YOUR TASK: For the entries below, the result should be an exact transcription of the lines from the one with "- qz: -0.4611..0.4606" up to and including the one with "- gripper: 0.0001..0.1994", and only those.

ENTRIES SUPPLIED:
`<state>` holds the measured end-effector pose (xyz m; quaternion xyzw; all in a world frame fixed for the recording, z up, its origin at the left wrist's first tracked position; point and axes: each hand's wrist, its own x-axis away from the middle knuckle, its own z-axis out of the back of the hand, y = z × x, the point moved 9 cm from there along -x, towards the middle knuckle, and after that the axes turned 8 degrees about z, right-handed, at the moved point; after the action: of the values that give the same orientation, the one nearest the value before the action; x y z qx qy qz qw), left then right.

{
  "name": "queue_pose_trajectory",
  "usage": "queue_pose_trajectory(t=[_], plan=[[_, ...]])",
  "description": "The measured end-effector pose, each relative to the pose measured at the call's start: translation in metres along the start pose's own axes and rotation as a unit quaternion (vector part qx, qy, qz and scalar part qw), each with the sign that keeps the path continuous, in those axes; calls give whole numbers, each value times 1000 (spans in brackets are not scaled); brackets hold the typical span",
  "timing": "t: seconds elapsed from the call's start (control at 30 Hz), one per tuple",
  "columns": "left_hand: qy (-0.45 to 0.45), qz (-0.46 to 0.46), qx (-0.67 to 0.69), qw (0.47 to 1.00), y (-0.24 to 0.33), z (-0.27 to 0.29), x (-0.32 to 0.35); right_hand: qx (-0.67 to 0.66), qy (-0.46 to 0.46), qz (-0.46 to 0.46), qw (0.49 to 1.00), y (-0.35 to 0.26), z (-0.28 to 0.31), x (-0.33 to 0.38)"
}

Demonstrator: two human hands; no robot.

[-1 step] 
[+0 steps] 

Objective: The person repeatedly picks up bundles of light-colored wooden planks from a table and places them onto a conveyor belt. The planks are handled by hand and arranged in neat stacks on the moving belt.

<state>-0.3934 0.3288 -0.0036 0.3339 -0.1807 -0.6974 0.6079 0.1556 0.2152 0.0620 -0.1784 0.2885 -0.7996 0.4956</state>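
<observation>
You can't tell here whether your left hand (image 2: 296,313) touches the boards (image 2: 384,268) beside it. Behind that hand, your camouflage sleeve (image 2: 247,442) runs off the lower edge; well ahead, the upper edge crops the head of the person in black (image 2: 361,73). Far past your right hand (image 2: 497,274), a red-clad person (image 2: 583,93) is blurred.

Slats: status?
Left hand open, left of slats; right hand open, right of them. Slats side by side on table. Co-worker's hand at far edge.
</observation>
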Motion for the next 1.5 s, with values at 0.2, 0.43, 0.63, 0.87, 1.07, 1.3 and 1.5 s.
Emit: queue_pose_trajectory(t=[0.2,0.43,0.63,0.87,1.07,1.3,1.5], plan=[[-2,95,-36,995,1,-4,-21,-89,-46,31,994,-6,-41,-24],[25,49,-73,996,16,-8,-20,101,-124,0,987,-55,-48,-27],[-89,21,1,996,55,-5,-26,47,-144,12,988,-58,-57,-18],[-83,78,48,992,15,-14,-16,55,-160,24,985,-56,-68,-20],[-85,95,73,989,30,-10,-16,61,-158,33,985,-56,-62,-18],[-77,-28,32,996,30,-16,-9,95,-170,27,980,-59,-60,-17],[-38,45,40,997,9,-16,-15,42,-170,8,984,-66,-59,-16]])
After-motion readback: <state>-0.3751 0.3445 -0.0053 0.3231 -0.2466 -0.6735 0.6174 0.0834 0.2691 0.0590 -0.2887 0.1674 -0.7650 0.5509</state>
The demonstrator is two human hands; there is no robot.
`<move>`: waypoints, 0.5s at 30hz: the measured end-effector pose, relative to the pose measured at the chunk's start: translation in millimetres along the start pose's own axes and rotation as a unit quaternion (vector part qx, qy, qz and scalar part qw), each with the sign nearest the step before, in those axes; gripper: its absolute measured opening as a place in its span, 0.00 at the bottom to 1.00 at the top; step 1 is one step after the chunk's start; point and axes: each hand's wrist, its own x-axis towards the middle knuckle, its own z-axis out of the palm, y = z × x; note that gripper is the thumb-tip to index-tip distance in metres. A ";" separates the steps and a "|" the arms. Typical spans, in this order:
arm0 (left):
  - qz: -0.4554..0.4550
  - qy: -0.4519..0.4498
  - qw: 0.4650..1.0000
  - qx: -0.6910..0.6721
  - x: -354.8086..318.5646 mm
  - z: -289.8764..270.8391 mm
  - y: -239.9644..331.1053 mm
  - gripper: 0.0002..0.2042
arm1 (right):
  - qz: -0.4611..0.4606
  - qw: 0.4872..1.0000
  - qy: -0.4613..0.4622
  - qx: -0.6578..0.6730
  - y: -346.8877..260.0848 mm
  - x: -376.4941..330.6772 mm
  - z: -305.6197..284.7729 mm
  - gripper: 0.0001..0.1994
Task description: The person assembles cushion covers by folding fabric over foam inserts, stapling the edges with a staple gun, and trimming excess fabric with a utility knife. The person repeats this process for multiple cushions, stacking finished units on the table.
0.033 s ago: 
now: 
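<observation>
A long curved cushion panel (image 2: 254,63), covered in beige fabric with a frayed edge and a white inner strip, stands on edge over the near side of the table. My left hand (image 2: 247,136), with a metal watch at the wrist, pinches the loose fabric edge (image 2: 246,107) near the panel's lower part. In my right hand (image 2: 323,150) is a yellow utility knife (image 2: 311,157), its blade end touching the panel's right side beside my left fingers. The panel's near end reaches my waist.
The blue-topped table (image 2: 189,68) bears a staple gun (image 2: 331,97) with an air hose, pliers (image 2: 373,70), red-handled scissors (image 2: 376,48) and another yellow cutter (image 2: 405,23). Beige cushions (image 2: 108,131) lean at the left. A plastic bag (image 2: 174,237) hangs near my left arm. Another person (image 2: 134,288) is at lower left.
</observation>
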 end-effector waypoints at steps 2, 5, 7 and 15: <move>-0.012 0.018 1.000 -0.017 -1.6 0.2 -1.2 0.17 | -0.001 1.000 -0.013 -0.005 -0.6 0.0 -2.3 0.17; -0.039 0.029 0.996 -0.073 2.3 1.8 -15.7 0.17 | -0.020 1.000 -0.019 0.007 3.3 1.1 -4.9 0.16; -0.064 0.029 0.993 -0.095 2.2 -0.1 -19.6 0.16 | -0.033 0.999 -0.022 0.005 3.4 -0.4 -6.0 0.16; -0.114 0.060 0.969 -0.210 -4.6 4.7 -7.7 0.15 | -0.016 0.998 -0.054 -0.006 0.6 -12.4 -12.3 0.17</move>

EXERCISE ANSWER:
  - qz: -0.4611..0.4606
  - qw: 0.4872..1.0000
  - qy: -0.4613..0.4622
  - qx: -0.6578..0.6730
  - y: -346.8877..260.0848 mm
  - x: -376.4941..330.6772 mm
  - z: -305.6197..284.7729 mm
  - gripper: 0.0001..0.1994

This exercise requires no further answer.